Abordant l’actualité nationale, le Cardinal Ambongo a rappelé que l’espérance d’unité et de réconciliation repose aujourd’hui sur le projet de Pacte social pour la paix, porté conjointement par l’Église catholique et l’Église du Christ au Congo. Alors que la convocation d’un dialogue autour de ce projet tarde à se concrétiser, et face aux murmures dans la sphère sociopolitique évoquant des tentatives de contourner cette initiative, le Cardinal a mis en garde : toute démarche qui ne prendrait pas en compte les causes profondes des crises serait vouée à l’échec.

"Dans notre pays, cette espérance d'unité, de réconciliation et de paix est aujourd'hui portée dans le projet du pacte pour la paix, la réconciliation entre congolais et le mieux vivre ensemble dans la région, la sous région des Grands Lacs. Ce projet porté conjointement par la Conférence Épiscopale Nationale du Congo (CENCO) et l'Eglise du Christ du Congo (ECC), cette initiative vise à réunir notre histoire commune pour toucher les racines profondes de ce conflit en impliquant tous les acteurs de la crise, et toutes les forces vives du pays et spécialement vous les jeunes. Ce projet s'inspire du concept de Bumuntu notre être toujours déjà relationnelle, toute autre initiative qui se limite aux arrangements entre politiciens sans prendre en compte les causes profondes de la misère de notre peuple est vouée à l'echec et provoquera d'autres crises si nous ne rassemblons pas ensemble le peuple congolais autour d'une table pour vider leur sac", a insisté le Cardinal Fridolin Ambongo Besungu.

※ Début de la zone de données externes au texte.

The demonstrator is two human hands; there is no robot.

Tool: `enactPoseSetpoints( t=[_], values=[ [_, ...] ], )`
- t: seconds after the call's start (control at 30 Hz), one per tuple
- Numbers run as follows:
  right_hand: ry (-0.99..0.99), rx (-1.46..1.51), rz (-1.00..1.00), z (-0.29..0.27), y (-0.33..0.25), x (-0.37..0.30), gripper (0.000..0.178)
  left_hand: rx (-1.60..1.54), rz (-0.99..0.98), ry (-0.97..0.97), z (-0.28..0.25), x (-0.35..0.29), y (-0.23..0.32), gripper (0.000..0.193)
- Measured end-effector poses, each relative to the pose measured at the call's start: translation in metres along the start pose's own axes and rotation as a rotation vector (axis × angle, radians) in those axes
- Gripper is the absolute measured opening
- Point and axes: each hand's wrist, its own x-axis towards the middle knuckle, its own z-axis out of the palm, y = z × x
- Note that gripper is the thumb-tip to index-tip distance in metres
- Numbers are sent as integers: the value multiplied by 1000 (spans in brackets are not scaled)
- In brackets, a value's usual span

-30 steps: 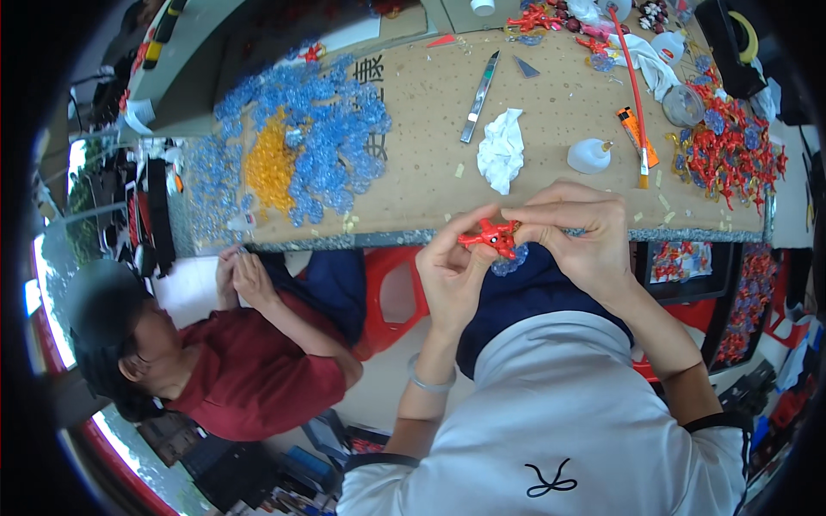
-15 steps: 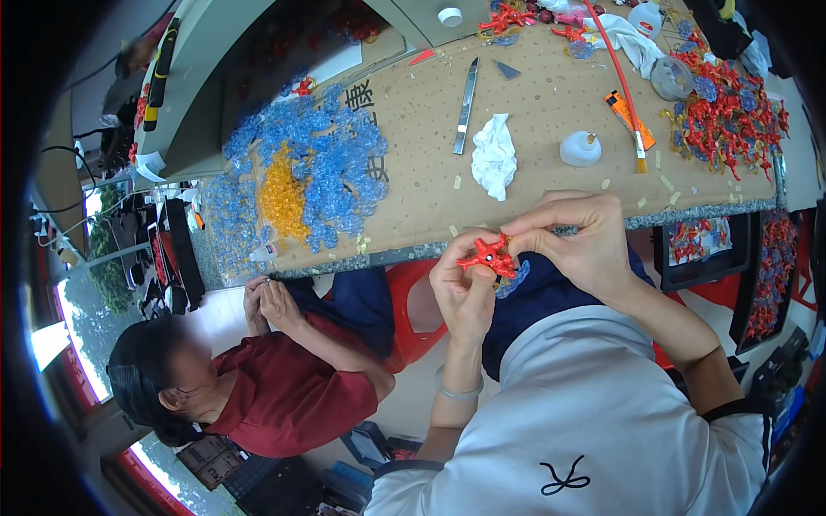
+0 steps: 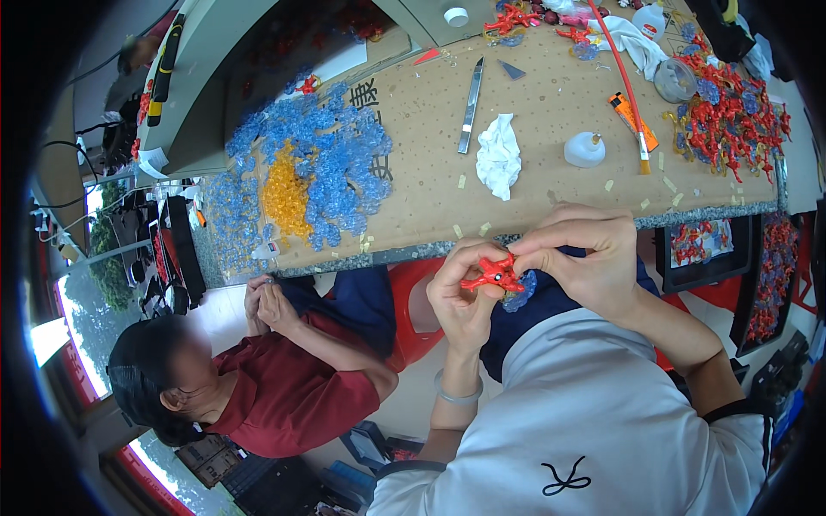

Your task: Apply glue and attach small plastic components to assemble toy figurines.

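Between the thumb and fingers of my left hand [image 3: 465,305] is a small glossy red plastic figurine [image 3: 496,273] with spread limbs and a dark-and-white spot. A clear blue plastic piece [image 3: 520,294] shows at its lower right side, against my dark trousers. My right hand [image 3: 594,254] is closed in a pinch at the figurine's upper right end. Its fingertips cover whatever small part they grip there. Both hands are just off the front edge of the table [image 3: 413,198], above my lap.
Blue clear pieces [image 3: 344,172] and amber ones [image 3: 286,193] lie heaped at left. Past my hands are a tweezer-like metal tool [image 3: 471,107], crumpled tissue [image 3: 499,155], a squeeze bottle [image 3: 585,150], a red-handled brush [image 3: 632,107] and piled red figurines [image 3: 731,125]. A co-worker [image 3: 301,378] sits at left.
The figurine has turned a little in my left hand and sits slightly lower. My right fingers have shifted slightly down and right, still pinching at its end.
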Motion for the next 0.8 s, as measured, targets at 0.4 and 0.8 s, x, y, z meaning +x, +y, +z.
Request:
enactPoseSetpoints(
  t=[0.4, 0.8],
  values=[
    [-136, -80, 0, -7, 3, -1, 15, 207, 114, 107, -3, 5, -4, 19],
    [-76, -185, -123, 1, -1, -8, 14, 468, 436, 214, 15, 5, -6, 15]
  ],
)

Appelé à poser des actes d’État pour convoquer le dialogue national à la suite de la publication de la feuille de route par les confessions religieuses conçue pour appuyer les initiatives diplomatiques internationales menées par les États-Unis d’Amérique et le Qatar, le Chef de l’État, Félix Tshisekedi, maintient sa position selon laquelle aucun dialogue ne peut être organisé en dehors de son initiative.

Lors de ses récentes interventions, tant à Kinshasa qu’à l’étranger, Félix Tshisekedi a réaffirmé son attachement à un dialogue national, tout en rejetant toute forme d'influences extérieures. Il a renouvelé son soutien à l’Accord de Washington et au processus de Doha, deux initiatives diplomatiques qui, selon lui, permettront à la RDC de se prémunir contre les influences extérieures visant à déstabiliser les institutions, en particulier sur le plan sécuritaire.

En RDC, plusieurs confessions religieuses parlent désormais d’une même voix quant aux pistes de sortie de crise dans l’Est du pays, marqué par l’agression rwandaise via la rébellion de l’AFC/M23. C’est dans ce cadre qu’une feuille de route commune pour le dialogue national a été rendue publique  lundi 25 août à Kinshasa. Elle est portée conjointement par la Conférence Épiscopale Nationale du Congo (CENCO), l’Église du Christ au Congo (ECC), la Plateforme des Confessions Religieuses du Congo, ainsi que la Coalition Interconfessionnelle pour la Nation (CIN).

Depuis sa publication, les actes attendus du Chef de l’État tardent encore. Sur la scène internationale, les initiatives diplomatiques avancent sur le papier, mais peinent à produire des résultats concrets sur le terrain, dans un contexte de tensions persistantes entre Kinshasa et Kigali, ainsi qu’entre Kinshasa et l’AFC/M23.